What is STREAM
STREAM(Single-cell Trajectories Reconstruction, Exploration And Mapping of omics data), is an interactive pipeline capable of disentangling and visualizing complex branching trajectories from both single-cell transcriptomic and epigenomic data. It also allows for automatic developmental-trajectory-related marker gene discovery and visualization.
STREAM is available as user-friendly open source software and can be used interactively as a web-application at stream.pinellolab.org or as a standalone command-line tool with Docker https://github.com/pinellolab/STREAM
What can I do with STREAM
STREAM can be used in two different ways:
1. An interactive database focused on single-cell trajectory visualization for several published studies.
Users can visualize and explore cells’ developmental trajectories, subpopulations and their gene expression patterns at single-cell level.
2. A computational trajectory inference tool:
- STREAM can take as input both single cell transcriptomic and epigenomic data. It reliably reconstructs trajectories and pseudotime in both simple bifurcation or complex branching situation without the need of prior knowledge about the structure or the number of trajectories
- STREAM provides the mapping procedure, which permits reusing a previously inferred principal graph as reference to map new cells not included in the original fitting procedure (Currently it's only supported at command line interface https://github.com/pinellolab/STREAM)
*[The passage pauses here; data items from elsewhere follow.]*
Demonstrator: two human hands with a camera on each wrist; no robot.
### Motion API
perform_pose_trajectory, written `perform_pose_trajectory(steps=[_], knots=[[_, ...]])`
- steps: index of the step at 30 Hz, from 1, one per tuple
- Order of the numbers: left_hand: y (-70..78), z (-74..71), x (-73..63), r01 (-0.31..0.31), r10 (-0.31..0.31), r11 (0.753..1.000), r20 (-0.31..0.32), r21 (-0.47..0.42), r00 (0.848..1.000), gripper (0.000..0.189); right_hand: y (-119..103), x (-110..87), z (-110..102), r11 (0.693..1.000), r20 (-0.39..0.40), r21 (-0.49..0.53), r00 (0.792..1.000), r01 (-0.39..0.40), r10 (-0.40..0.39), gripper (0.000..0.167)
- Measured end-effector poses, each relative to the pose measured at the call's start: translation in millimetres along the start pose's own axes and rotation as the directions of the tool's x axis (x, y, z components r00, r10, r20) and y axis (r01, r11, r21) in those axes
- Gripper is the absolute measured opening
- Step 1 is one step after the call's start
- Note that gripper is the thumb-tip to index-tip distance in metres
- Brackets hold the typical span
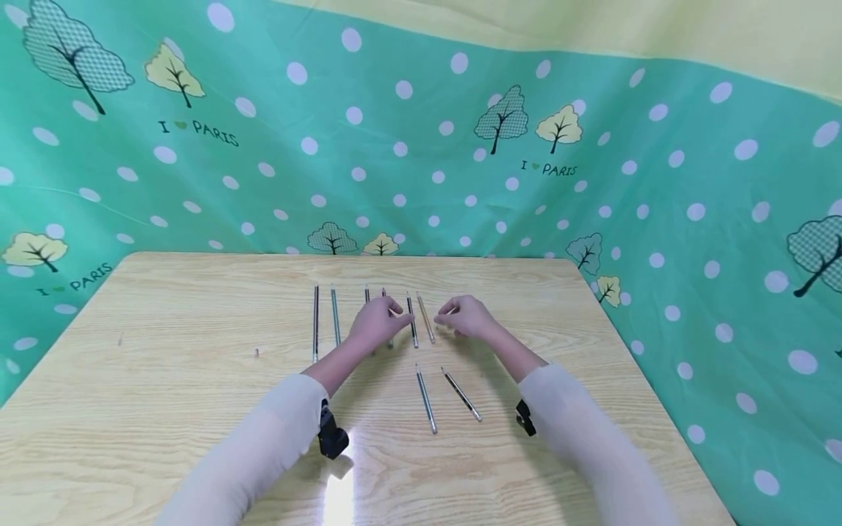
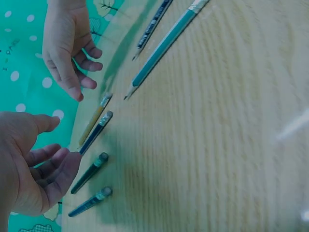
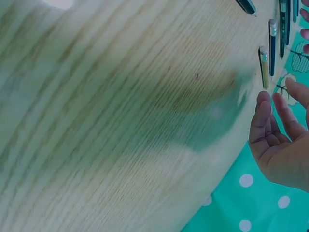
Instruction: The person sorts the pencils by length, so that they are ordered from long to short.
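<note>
Several pencils lie in a row across the table in the head view. My left hand (image 1: 380,321) hovers over the row with fingers loosely bent and nothing between them. Its fingertips are beside a dark pencil (image 1: 412,321); whether they touch it I cannot tell. Just right of that pencil lies a yellowish pencil (image 1: 426,318). My right hand (image 1: 467,318) is to the right of the yellowish pencil, its thumb and fingers apart in the right wrist view, holding nothing. Nearer to me rest a teal pencil (image 1: 426,399) and a black pencil (image 1: 461,394), both slanted.
At the row's left end are a dark reddish pencil (image 1: 316,321) and another teal pencil (image 1: 335,314). A tiny pinkish bit (image 1: 256,353) lies on the wooden table (image 1: 164,409). A green dotted curtain (image 1: 395,175) hangs behind the table and along its right side.
</note>
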State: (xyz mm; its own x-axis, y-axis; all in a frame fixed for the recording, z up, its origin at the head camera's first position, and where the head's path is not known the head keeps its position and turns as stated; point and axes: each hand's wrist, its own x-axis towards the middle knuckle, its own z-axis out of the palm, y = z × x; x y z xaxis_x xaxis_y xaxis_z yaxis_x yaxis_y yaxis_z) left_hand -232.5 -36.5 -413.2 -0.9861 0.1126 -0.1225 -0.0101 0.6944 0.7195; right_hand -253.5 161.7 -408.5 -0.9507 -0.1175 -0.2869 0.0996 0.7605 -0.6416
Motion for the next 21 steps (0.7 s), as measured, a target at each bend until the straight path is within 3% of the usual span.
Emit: perform_pose_trajectory(steps=[6, 13, 21], knots=[[-2.9, 2.9, -10.6, -0.007, 0.007, 1.000, 0.032, 0.008, 0.999, 0.036, 3.2, -6.6, 1.5, 0.998, 0.046, -0.030, 0.998, 0.052, -0.050, 0.027], [-4.2, 10.4, -28.2, -0.062, 0.060, 0.998, 0.079, 0.033, 0.995, 0.035, 7.4, -14.8, 3.2, 0.994, 0.105, -0.052, 0.990, 0.101, -0.095, 0.027], [-6.1, 22.4, -49.1, -0.119, 0.106, 0.989, 0.145, 0.088, 0.984, 0.037, 15.5, -29.6, 0.1, 0.978, 0.222, -0.110, 0.964, 0.174, -0.147, 0.027]])
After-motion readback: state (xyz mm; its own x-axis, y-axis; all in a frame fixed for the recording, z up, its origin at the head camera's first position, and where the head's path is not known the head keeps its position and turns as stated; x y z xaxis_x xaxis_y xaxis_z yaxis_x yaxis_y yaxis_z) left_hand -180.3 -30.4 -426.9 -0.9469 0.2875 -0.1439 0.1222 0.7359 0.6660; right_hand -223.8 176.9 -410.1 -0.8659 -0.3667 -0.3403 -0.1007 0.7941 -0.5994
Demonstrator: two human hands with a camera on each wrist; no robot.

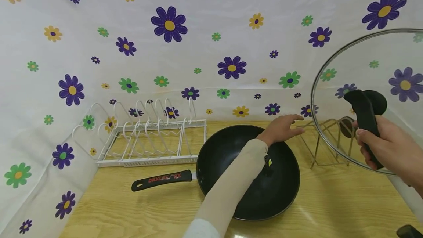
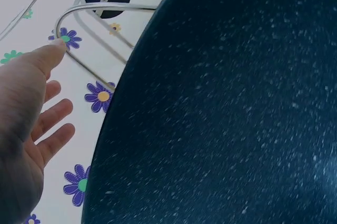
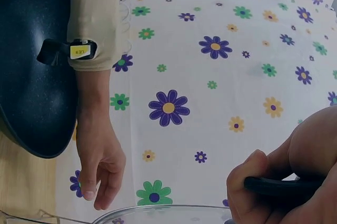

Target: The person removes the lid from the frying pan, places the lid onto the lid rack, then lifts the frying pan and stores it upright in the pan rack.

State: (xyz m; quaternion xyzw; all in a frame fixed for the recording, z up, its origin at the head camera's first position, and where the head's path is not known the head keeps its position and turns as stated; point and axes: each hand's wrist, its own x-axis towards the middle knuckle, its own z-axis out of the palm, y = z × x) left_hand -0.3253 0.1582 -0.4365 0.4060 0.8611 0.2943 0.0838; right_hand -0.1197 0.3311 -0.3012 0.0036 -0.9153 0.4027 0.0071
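Observation:
My right hand (image 1: 393, 146) grips the black handle (image 1: 365, 116) of a clear glass lid with a metal rim (image 1: 322, 65), held up and tilted at the right. A black wok (image 1: 277, 183) sits on the table, its long handle (image 1: 162, 180) pointing left. Across the wok reaches my left arm. The left hand (image 1: 282, 129) is beyond the wok's far rim, fingers extended towards a metal wire rack (image 1: 330, 164). In the left wrist view the thumb overlaps a wire of that rack (image 2: 87, 68); whether they touch I cannot tell.
A white wire dish rack (image 1: 152, 159) stands at the back left. A dark round disc (image 1: 346, 127) shows behind the metal rack. Part of a black object (image 1: 409, 231) enters at the bottom right. Flower-patterned sheeting (image 1: 198, 50) backs the wooden table (image 1: 148, 212).

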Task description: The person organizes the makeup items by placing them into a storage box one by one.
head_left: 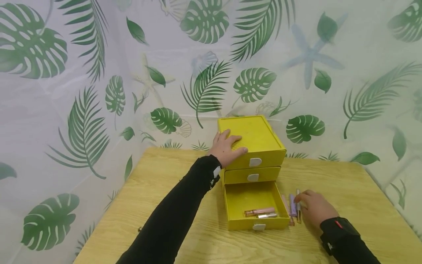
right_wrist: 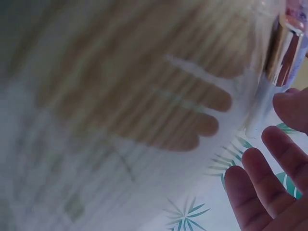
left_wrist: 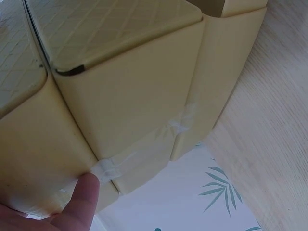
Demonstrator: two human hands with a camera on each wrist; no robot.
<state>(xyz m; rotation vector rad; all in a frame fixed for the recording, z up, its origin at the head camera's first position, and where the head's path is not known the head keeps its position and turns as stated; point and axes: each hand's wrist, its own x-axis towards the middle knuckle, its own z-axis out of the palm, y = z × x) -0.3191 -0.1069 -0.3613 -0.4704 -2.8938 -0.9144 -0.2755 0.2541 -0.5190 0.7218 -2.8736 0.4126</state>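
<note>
A yellow three-tier drawer box (head_left: 254, 134) stands on the table. My left hand (head_left: 225, 149) rests with fingers spread over its top left edge; in the left wrist view, a fingertip (left_wrist: 86, 185) touches the box beside clear tape. The bottom drawer (head_left: 239, 224) is pulled out and holds a pink cosmetic tube (head_left: 265, 211) and a silver-capped one (head_left: 267, 216). To its right, my right hand (head_left: 318, 209) reaches with loosely bent fingers to a slim silver-and-brown tube (head_left: 298, 211), fingertips close to it. Beside that lie a purple tube (head_left: 292, 205) and a pink tube (head_left: 285, 205).
The upper drawer (head_left: 270, 159) and middle drawer (head_left: 271, 174) are closed, each with a white tab. A wood-grain table (head_left: 158, 183) spreads around the box. Behind it hangs a leaf-patterned sheet (head_left: 214, 95).
</note>
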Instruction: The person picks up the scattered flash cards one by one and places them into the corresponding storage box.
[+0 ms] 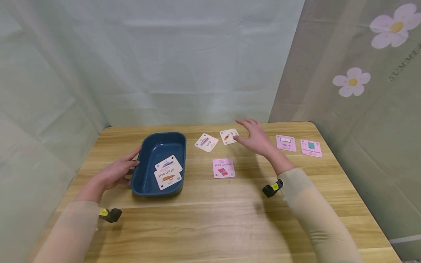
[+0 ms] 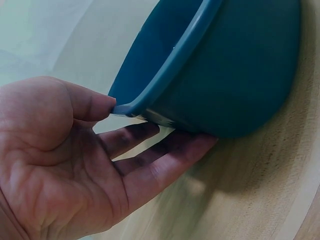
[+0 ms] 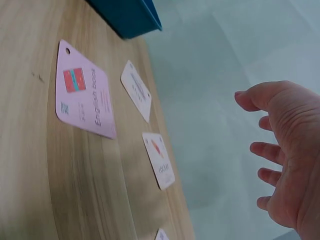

- STREAM provides analytical tools for potential marker genes (or k-mers) of different types: diverging genes, i.e. genes important in defining branching points that are differentially expressed between diverging branches, and transition genes, i.e. genes for which the expression correlates with the cell pseudotime on a given branch.
- STREAM provides both single-cell-level and density-level visualizations of cells and gene expression patterns for inferred trajectories. Specially, STREAM proposed a novel visualizaiton, called the stream plot, which is useful to study subpopulation composition and cell-fate genes along branching trajectories
By clicking on 'Precomputd resutls', users are able to visualize precomputed trajectories for several published datasets. (More datasets will be included in future)
1).Choose Precomputed Data Set
Users can choose any precomputed data from the droplist. Here we take 'Guo,G.et al.2013' as an example:
once user chose the dataset, a brief description will automatically appear beneath the menu.
3D scatter plot shows cells' positions and fitted principal graph by STREAM in MLLE space. In the 3D scatter plot, users can easily and interatively perform a lot of different operations including rotatation, zoom-in, zoom-out, taking snapshots at a specific view.
Additionally, when hovering the mouse over points, cells' coordinates and cell labels obtained from experiment will show up. Users can also interactively control the legend panel. By clicking on cell type or fitted curve first time, the related cells or curves will disppear. By clicking them again, cells or curves will come back. This helps focus on branch or cell type of interest.
Flat tree plot intuitively and conveniently represents curves(trajectories) as linear segments in a 2D plane. In this representation, the lengths of tree branches are preserved from three or higher dimenional MLLE space. In addition, cells are projected onto the tree according to their branch locations and the distances from their assigned branches. When hovering the mouse over points, cells' coordinates in 2D plane and cell labels obtained from experiment will appear. Users can zoom in by selecting a specific area. Similar to 3D scatter plot, users can interactively control the legend part.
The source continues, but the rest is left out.